Mismanaged Water Infrastructure Privatization

Mismanaged Water Infrastructure Privatization

More recent effects of mismanaged privatization occurred across the country, where immediate solutions have involved bottled water, which has an estimated $350 billion dollar global industry by next year. In the past several years, cities including Newark and Detroit have advised residents to drink bottled water due to old pipes that leeched lead and copper into the tap water. Communities outside town limits across the U.S. are not connected to municipal water supplies, and they too often turn to bottled water as their well water is contaminated. In places such as Fairmead, CA, communities lack tap water because it has been used up by other sources, including agriculture and big cities. In Flint, MI, the city changed Flint’s water supply to the polluted and cheaper Flint River in order to save the city money. Instead of investing in long-term solutions, at times governments have relied on bottled water companies for quick fixes to pollution problems.

A black and white landscape photo of a white, with a tank sitting on stilts. The words "Flint Water Plant" are written in black on the tank. A chainlink fence lined at the top with barbed wire stands in front of the scene.
Flint water plant, Michigan, 2016. Photo by George Thomas via Flickr. Link.

On Water Privatization 

Food & Water Watch, a non-profit focused on addressing the most pressing issues of food, water, and climate issues, dives into the complexities of water privatization in the following article. The organization recognizes there is a possibility of a successful partnership between the public and private sectors, however sole responsibility to provide clean drinking water should fall under the jurisdiction of the local government. 

“Investor owned utilities typically charge 59 percent more for water service than local government utilities. Food & Water Watch compiled the water rates of the 500 largest community water systems in the country and found that private, for-profit companies charged households an average of $501 a year for 60,000 gallons of water- $185 more than what local governments charged for the same amount of water.” 

— From Water Privatization: Facts and Figures, by Food and Water Watch, 2015.

A view from an airplane of an urban city in winter. There is snow on the ground in areas not covered by buildings. The bend of a river cuts through the bottom right of the photo with a rusty bridge connecting the sides of the river.
Newark, NJ. Photo by Stephen Rees, 2009, via Flickr. Link.

The Story of  Newark, New Jersey: Lead-Poisoned Water 

Similar to the issue in Flint, Michigan, both crises featured among the highest tap water lead levels of any large city, and both affected low-income, predominantly black communities. In 2017, the New Jersey Department of Environmental Protection first flagged Newark’s lead levels as exceeding the federal action level. However, the problem began long before then, when the city failed to take the necessary steps at the treatment plant to stop the corrosion of the lead piping. Due to the lack of action by local government officials, and the slow response time to distribute water filters, the city had already been drinking lead-laden tap water for at least 21 months. In some homes, the water levels would test higher than 26 or 64 times the federal action level. To learn more about the strong community voices taking action against the crisis, please read the full article by the NRDC (National Resources Defense Council), “Inside the Fight for Clean Water in Newark”. 

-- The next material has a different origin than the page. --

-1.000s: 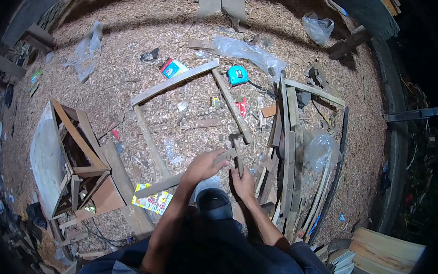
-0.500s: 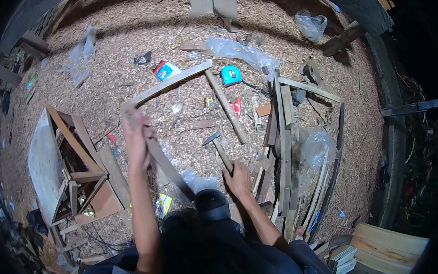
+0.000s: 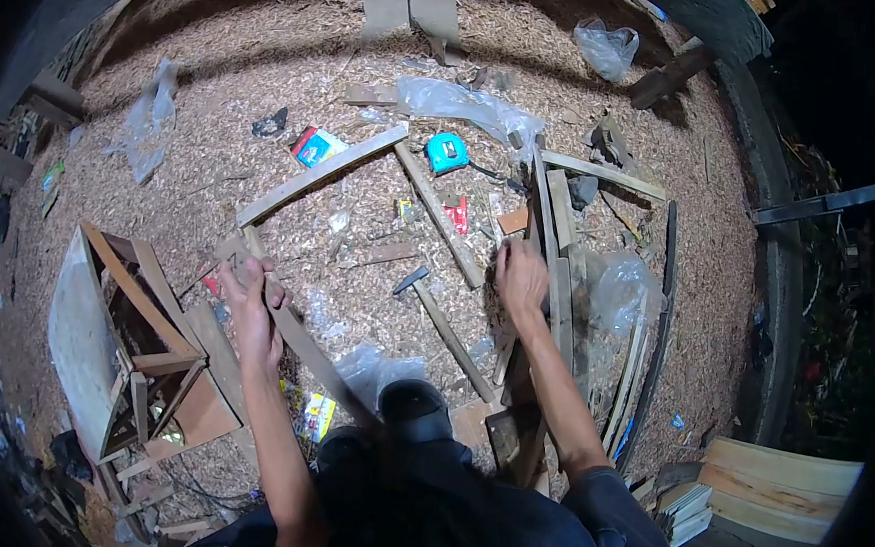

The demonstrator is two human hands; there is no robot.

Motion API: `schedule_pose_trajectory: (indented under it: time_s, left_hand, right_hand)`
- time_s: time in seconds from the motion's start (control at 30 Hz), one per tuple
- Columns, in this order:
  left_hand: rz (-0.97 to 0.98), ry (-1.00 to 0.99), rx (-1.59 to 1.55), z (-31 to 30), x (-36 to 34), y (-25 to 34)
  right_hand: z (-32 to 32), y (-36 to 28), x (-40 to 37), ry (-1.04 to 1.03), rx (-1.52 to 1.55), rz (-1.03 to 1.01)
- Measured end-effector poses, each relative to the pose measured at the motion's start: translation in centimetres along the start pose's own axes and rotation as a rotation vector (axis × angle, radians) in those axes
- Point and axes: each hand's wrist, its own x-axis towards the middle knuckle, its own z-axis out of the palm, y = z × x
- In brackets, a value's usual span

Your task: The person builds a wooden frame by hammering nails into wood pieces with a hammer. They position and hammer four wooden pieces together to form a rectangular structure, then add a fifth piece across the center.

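Note:
My left hand (image 3: 258, 313) is closed round the upper part of a wooden strip (image 3: 317, 361) that slants down toward my feet. Beyond it, two joined strips form an angled wooden frame (image 3: 325, 174) on the wood shavings. A hammer (image 3: 446, 336) lies on the ground between my hands, its head pointing up and left. My right hand (image 3: 523, 279) is off the hammer, at the left edge of the stacked wooden strips (image 3: 559, 296); its fingers curl downward, and what they hold, if anything, is hidden.
A teal tape measure (image 3: 447, 153) lies beyond the hammer. At the left stands a wooden box-like frame (image 3: 167, 361). Clear plastic sheets (image 3: 468, 107) and small packets (image 3: 317, 148) are scattered on the shavings. Curved boards (image 3: 775, 493) are at the lower right.
My right hand has let go of the hammer and moved up and right to the stacked strips. The hammer now lies on the ground. My left hand still holds its strip.

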Motion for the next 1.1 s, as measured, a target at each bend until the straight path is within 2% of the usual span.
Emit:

The Story of Fairmead, California: The town that ran out of water 

The town of Fairmead, California, an aging farming community, has actually run out of clean drinking water. Some of the community members have been out of running water dating as far back as seven years. The county is still working on a state-funded project to supply water, but in the meantime the town is left with dried wells leaving certain homes in the town without any running water to their homes. 

According to an article published in the Fresno Bee in August 2021, “wells are going dry everywhere. Drillers have months-long waitlists. Residents are scrambling for water tanks. And farmers will soon face a reckoning after agriculture’s footprint, particularly nut trees, has more than doubled in the past 50 years–far outpacing irrigation supplies.”